**Activity**
Report the count of lines in the entries below that contain "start", and leave out everything else.

**The data**
..............................

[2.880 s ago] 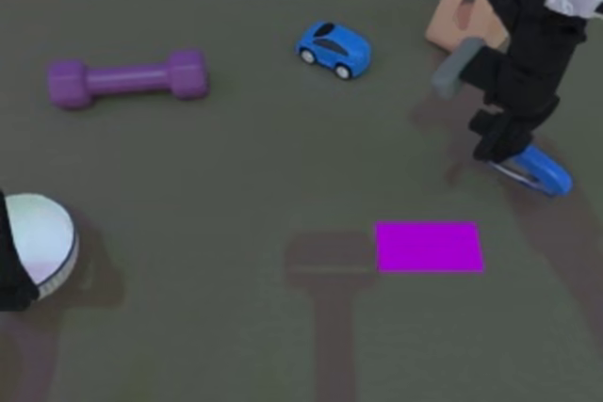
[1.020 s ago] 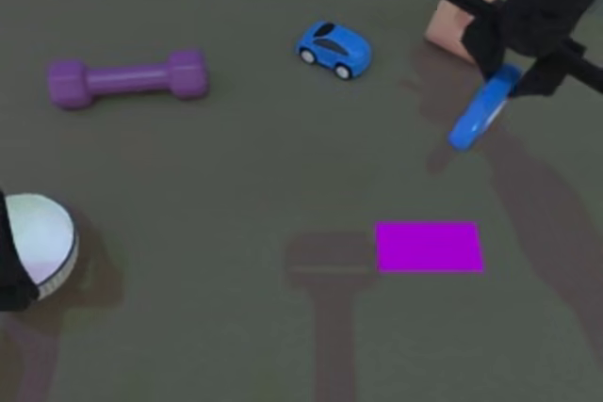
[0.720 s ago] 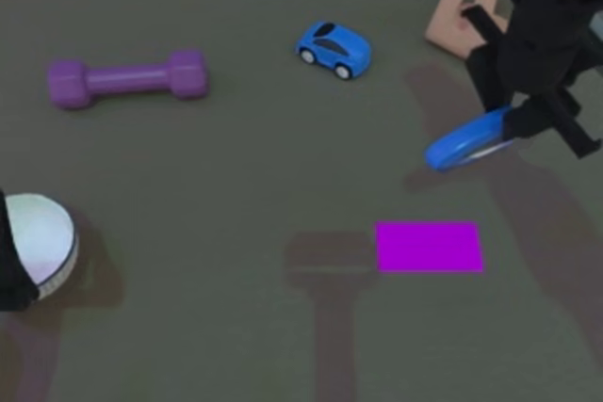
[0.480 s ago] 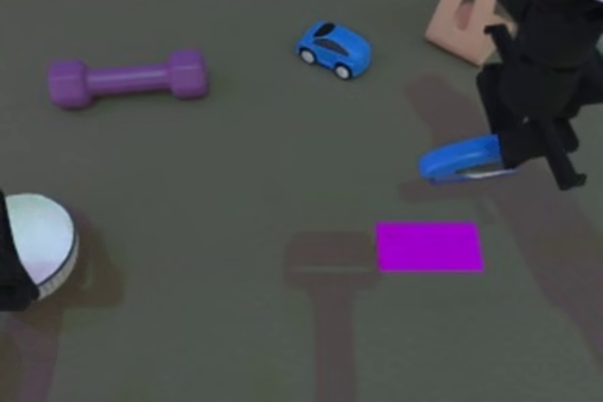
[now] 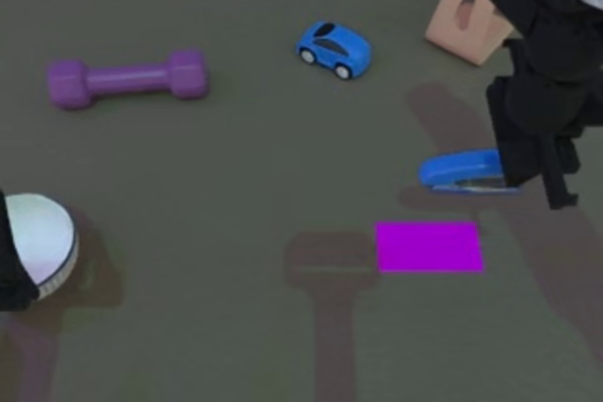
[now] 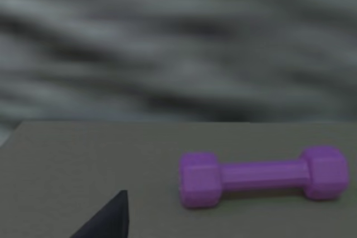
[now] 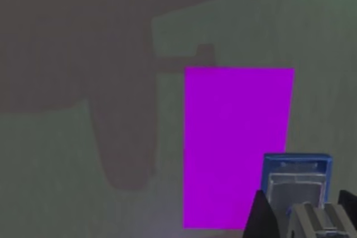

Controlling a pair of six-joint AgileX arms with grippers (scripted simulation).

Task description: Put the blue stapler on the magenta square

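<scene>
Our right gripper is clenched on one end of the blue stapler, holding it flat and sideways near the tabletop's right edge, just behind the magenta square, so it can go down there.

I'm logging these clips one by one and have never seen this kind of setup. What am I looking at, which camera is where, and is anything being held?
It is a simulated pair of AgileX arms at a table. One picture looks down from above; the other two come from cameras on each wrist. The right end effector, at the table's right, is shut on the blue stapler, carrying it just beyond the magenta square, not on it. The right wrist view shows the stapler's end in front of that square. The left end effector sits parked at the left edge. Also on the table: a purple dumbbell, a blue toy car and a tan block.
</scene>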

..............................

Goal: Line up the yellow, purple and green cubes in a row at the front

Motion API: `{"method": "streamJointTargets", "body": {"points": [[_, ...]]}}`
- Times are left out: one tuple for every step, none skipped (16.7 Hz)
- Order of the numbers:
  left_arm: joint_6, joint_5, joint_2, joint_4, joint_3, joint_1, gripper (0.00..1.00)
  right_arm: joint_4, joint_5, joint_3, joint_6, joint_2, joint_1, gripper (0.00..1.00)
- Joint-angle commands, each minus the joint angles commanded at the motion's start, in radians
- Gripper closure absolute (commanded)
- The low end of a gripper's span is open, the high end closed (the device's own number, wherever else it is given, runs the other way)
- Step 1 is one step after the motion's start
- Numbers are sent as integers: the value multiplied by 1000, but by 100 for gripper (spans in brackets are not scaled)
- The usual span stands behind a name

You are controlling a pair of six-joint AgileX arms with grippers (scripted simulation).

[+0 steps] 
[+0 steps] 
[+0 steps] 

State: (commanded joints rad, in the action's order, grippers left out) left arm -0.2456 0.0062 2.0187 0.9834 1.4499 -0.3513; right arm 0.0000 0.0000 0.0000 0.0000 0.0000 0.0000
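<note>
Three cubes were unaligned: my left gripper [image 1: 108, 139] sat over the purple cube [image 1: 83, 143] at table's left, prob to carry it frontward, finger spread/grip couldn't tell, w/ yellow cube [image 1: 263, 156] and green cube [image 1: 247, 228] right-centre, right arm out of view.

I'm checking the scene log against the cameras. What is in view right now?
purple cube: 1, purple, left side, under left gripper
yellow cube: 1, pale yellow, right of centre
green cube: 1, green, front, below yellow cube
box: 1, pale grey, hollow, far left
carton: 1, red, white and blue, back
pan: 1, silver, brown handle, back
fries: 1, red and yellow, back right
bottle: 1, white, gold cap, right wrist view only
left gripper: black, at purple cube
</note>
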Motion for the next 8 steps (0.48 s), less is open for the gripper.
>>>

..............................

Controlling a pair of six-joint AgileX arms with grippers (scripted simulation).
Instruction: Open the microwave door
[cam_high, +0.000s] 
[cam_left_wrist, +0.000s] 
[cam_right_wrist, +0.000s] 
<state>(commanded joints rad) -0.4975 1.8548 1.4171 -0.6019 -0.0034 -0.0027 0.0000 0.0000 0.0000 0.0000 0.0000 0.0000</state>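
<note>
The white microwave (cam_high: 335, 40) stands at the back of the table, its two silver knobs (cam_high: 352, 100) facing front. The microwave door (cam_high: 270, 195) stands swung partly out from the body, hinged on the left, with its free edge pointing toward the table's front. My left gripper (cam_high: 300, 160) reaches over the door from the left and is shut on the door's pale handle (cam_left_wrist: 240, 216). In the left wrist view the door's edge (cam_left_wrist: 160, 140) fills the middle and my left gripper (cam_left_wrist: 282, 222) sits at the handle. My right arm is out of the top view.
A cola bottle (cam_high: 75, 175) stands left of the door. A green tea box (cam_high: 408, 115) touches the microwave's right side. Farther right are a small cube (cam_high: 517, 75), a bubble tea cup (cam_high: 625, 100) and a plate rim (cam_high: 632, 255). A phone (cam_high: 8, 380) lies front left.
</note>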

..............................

**Result of this task**
2